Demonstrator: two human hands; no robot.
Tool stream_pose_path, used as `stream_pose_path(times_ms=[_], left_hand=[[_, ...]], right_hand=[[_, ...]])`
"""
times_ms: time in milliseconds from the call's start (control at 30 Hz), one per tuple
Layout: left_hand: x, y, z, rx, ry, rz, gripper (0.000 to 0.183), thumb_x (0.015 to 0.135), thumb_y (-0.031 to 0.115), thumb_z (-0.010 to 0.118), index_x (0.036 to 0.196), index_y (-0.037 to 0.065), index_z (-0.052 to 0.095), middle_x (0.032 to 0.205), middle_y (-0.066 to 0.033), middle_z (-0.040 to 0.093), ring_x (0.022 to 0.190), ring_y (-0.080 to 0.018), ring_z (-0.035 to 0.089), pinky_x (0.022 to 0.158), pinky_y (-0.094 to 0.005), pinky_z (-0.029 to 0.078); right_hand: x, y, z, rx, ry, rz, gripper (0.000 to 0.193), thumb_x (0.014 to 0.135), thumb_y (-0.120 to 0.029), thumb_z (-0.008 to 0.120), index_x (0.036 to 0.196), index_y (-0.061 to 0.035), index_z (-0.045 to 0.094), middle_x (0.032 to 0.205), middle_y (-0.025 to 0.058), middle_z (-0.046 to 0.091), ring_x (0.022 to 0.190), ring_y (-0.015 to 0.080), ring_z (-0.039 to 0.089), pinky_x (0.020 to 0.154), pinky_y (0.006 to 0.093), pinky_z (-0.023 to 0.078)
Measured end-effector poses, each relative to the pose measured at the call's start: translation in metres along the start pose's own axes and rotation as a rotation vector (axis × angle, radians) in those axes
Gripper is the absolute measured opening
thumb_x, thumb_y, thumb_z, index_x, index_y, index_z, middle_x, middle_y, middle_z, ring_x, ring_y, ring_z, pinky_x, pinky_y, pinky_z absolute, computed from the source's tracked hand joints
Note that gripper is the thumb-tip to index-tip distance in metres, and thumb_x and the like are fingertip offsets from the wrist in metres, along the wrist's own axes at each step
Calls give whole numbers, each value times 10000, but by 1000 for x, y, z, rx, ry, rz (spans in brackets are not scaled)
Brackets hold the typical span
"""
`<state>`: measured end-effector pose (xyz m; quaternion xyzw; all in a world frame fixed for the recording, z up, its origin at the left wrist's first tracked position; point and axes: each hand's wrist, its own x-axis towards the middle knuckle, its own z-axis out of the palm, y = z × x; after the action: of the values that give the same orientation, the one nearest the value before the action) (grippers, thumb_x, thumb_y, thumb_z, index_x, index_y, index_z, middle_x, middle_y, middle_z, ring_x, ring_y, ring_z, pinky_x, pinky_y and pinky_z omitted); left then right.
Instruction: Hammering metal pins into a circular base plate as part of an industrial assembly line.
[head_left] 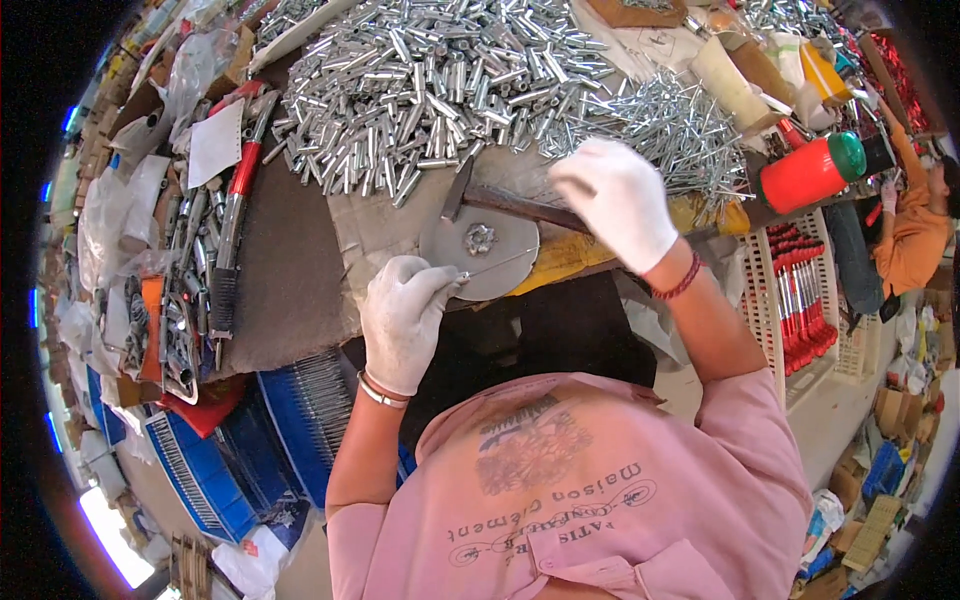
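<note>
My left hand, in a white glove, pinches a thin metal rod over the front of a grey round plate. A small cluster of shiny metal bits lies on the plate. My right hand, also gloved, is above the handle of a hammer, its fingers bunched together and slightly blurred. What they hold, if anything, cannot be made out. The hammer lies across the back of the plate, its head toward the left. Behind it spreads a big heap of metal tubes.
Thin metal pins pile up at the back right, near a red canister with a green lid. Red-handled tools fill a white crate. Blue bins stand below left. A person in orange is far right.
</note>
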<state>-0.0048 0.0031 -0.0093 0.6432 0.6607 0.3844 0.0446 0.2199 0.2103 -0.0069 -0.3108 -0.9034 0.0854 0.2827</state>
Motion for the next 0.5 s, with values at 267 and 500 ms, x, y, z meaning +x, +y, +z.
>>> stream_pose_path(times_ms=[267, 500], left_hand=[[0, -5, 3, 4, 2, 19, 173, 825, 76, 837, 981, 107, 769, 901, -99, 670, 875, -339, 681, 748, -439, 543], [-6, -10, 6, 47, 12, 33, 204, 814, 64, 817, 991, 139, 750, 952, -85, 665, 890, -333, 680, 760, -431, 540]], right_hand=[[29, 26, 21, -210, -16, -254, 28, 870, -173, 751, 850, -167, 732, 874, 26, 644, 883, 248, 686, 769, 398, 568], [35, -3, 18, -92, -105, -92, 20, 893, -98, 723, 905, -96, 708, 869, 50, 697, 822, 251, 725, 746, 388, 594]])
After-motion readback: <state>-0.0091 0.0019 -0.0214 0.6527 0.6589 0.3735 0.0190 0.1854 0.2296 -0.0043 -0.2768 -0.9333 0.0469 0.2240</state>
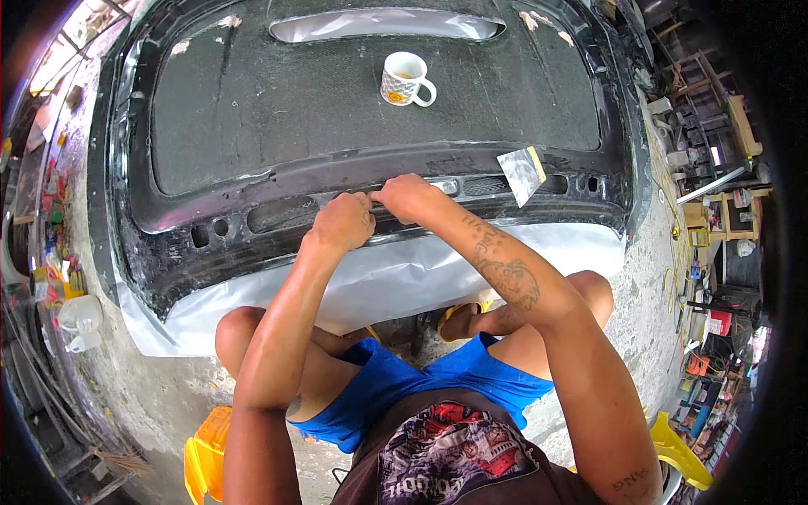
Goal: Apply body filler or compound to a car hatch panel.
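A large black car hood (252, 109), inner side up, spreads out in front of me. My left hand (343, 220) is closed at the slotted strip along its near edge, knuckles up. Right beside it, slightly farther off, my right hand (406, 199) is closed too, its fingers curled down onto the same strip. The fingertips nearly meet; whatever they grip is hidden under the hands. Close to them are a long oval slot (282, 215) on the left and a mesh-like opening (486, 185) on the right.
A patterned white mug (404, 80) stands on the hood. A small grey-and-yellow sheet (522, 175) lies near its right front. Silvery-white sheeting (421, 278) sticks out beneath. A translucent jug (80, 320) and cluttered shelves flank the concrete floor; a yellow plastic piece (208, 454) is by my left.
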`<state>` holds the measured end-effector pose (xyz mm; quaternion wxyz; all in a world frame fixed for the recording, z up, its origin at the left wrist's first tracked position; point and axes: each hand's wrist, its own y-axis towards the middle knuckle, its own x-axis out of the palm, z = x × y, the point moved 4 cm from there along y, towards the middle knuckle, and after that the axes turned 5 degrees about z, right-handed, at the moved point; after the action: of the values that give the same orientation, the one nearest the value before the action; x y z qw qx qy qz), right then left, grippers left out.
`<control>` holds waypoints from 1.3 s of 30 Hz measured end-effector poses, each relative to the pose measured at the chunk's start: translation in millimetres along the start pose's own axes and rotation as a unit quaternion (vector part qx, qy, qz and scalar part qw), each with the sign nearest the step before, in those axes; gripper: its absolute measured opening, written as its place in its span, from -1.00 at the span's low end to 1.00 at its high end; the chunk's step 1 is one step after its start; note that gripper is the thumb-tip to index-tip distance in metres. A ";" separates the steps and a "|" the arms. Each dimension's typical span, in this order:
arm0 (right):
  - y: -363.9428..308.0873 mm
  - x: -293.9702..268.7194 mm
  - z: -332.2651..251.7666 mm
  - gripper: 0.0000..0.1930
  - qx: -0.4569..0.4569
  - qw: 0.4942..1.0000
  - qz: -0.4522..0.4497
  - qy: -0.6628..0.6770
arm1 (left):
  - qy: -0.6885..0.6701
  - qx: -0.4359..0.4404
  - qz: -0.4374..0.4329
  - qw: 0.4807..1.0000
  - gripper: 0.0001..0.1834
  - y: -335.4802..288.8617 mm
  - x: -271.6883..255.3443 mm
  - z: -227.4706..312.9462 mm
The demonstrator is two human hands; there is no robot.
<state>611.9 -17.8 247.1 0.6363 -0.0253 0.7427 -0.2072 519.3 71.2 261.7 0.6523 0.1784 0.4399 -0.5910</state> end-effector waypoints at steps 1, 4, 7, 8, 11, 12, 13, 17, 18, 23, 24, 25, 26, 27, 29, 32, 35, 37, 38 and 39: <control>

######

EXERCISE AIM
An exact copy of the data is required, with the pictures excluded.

RESPONSE TO THE TASK
Demonstrator: two human hands; no robot.
Tool stream_pose_path, used as `stream_pose_path(times_ms=[_], left_hand=[[_, ...]], right_hand=[[_, ...]])`
"""
times_ms: time in milliseconds from the call's start (control at 30 Hz), one per tuple
Layout: left_hand: x, y, z, rx, ry, rz, gripper (0.000 to 0.183), thumb_x (0.015 to 0.135), thumb_y (-0.031 to 0.115), thumb_z (-0.010 to 0.118), index_x (0.036 to 0.196), index_y (-0.037 to 0.065), index_z (-0.052 to 0.095), middle_x (0.032 to 0.205), middle_y (-0.066 to 0.033), middle_z (-0.040 to 0.093), ring_x (0.022 to 0.190), ring_y (-0.080 to 0.018), ring_z (-0.035 to 0.089), pinky_x (0.022 to 0.158), pinky_y (-0.094 to 0.005), pinky_z (-0.029 to 0.078); right_hand: x, y, z, rx, ry, rz, gripper (0.000 to 0.193), thumb_x (0.014 to 0.135), thumb_y (-0.120 to 0.029), thumb_z (-0.008 to 0.120), index_x (0.036 to 0.196), index_y (-0.061 to 0.035), index_z (-0.045 to 0.094), middle_x (0.032 to 0.205), middle_y (-0.025 to 0.058), middle_z (-0.046 to 0.091), ring_x (0.022 to 0.190), ring_y (-0.015 to 0.080), ring_z (-0.039 to 0.089), pinky_x (0.020 to 0.154), pinky_y (0.006 to 0.093), pinky_z (-0.023 to 0.078)
Measured end-effector poses, each relative to the pose measured at the call's start: translation in metres along the start pose's own axes and rotation as a rotation vector (axis × angle, radians) in those axes
Gripper is the absolute measured opening
thumb_x, thumb_y, thumb_z, index_x, index_y, index_z, middle_x, middle_y, middle_z, ring_x, ring_y, ring_z, pinky_x, pinky_y, pinky_z absolute, computed from the source's tracked hand joints
Note that gripper is the thumb-tip to index-tip distance in metres, and thumb_x and the like are fingertip offsets from the wrist in metres, along the wrist's own axes at each step
Calls give whole numbers, each value times 10000, but by 1000 for x, y, z, rx, ry, rz (spans in brackets are not scaled)
Brackets hold the typical span
"""
`<state>`: measured end-effector pose (xyz m; quaternion xyzw; all in a world frame fixed for the recording, z up, its origin at the left wrist's first tracked position; point and axes: each hand's wrist, its own x-axis towards the middle knuckle, its own z-axis out of the palm, y = z × x; after the action: of the values that give the same orientation, the one nearest the value before the action) (grippers, thumb_x, thumb_y, thumb_z, index_x, index_y, index_z, middle_x, middle_y, middle_z, ring_x, ring_y, ring_z, pinky_x, pinky_y and pinky_z omitted); left then right.
Instruction: Hammering metal pins into a circular base plate as part of an industrial assembly line.
[head_left] 
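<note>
My left hand, in a white glove, pinches a thin metal rod over the front of a grey round plate. A small cluster of shiny metal bits lies on the plate. My right hand, also gloved, is above the handle of a hammer, its fingers bunched together and slightly blurred. What they hold, if anything, cannot be made out. The hammer lies across the back of the plate, its head toward the left. Behind it spreads a big heap of metal tubes.
Thin metal pins pile up at the back right, near a red canister with a green lid. Red-handled tools fill a white crate. Blue bins stand below left. A person in orange is far right.
</note>
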<state>-0.0048 0.0031 -0.0093 0.6432 0.6607 0.3844 0.0446 0.2199 0.2103 -0.0069 -0.3108 -0.9034 0.0854 0.2827</state>
Motion for the next 0.5 s, with values at 267 and 500 ms, x, y, z meaning +x, +y, +z.
>>> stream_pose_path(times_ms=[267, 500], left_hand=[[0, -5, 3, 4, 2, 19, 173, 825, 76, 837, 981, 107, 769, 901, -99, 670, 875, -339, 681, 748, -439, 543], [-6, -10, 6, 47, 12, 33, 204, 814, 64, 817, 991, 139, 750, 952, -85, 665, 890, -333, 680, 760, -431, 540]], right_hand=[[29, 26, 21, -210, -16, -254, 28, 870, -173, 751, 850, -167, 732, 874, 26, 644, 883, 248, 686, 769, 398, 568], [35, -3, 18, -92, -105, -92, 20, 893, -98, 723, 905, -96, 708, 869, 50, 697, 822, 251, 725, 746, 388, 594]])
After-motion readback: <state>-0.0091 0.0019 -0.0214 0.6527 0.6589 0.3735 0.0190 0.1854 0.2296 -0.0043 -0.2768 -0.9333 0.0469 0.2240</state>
Goal: Apply body filler or compound to a car hatch panel.
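A large black car hood (252, 109), inner side up, spreads out in front of me. My left hand (343, 220) is closed at the slotted strip along its near edge, knuckles up. Right beside it, slightly farther off, my right hand (406, 199) is closed too, its fingers curled down onto the same strip. The fingertips nearly meet; whatever they grip is hidden under the hands. Close to them are a long oval slot (282, 215) on the left and a mesh-like opening (486, 185) on the right.
A patterned white mug (404, 80) stands on the hood. A small grey-and-yellow sheet (522, 175) lies near its right front. Silvery-white sheeting (421, 278) sticks out beneath. A translucent jug (80, 320) and cluttered shelves flank the concrete floor; a yellow plastic piece (208, 454) is by my left.
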`<state>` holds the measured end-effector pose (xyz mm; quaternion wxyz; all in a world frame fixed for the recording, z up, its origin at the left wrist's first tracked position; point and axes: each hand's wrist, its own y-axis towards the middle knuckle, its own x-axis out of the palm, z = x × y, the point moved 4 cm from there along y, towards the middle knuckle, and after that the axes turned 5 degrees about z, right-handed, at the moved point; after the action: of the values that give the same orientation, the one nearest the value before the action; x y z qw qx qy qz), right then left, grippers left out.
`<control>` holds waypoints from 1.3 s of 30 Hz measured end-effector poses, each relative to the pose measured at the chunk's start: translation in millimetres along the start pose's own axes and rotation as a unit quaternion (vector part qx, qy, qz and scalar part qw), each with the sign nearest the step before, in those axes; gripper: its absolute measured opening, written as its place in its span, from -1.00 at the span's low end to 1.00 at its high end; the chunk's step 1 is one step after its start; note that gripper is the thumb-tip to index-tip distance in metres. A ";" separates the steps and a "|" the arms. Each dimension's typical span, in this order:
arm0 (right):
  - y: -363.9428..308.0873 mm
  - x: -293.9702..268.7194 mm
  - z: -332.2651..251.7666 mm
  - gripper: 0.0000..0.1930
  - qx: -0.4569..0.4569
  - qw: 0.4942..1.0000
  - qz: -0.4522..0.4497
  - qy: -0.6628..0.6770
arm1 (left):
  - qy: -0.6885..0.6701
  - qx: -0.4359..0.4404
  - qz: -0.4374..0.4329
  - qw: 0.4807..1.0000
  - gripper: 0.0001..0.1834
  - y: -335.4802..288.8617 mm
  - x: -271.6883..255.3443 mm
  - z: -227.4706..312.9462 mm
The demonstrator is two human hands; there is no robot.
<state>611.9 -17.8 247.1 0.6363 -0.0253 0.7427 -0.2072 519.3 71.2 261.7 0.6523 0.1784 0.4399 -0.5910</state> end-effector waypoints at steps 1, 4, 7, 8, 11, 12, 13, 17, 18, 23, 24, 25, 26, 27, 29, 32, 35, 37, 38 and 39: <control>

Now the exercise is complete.